**YOUR ASSIGNMENT**
Your answer must be the lines of the entries below, exactly as written, from the first line through the line containing "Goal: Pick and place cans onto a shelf".

[Entries taken from a collection]
--------

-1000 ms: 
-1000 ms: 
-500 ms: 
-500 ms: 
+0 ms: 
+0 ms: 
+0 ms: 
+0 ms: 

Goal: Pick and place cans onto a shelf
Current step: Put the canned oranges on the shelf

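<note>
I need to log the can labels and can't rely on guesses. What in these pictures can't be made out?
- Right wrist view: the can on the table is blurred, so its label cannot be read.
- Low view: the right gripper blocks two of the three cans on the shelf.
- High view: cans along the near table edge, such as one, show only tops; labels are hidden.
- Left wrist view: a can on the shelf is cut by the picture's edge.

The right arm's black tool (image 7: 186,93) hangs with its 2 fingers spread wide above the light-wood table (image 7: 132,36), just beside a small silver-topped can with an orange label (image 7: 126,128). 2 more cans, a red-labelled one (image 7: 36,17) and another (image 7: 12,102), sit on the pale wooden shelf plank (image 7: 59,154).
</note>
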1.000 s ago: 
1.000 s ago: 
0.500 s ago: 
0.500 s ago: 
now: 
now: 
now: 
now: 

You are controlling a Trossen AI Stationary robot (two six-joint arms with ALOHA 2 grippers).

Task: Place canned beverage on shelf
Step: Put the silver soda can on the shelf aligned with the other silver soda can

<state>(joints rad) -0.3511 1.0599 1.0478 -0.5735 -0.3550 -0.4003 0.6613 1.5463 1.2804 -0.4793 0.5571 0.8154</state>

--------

**OUTPUT**
-1000 ms: 
-1000 ms: 
-500 ms: 
-500 ms: 
+0 ms: 
+0 ms: 
+0 ms: 
+0 ms: 

Goal: Pick and place cans onto a shelf

No additional work is needed on this exercise.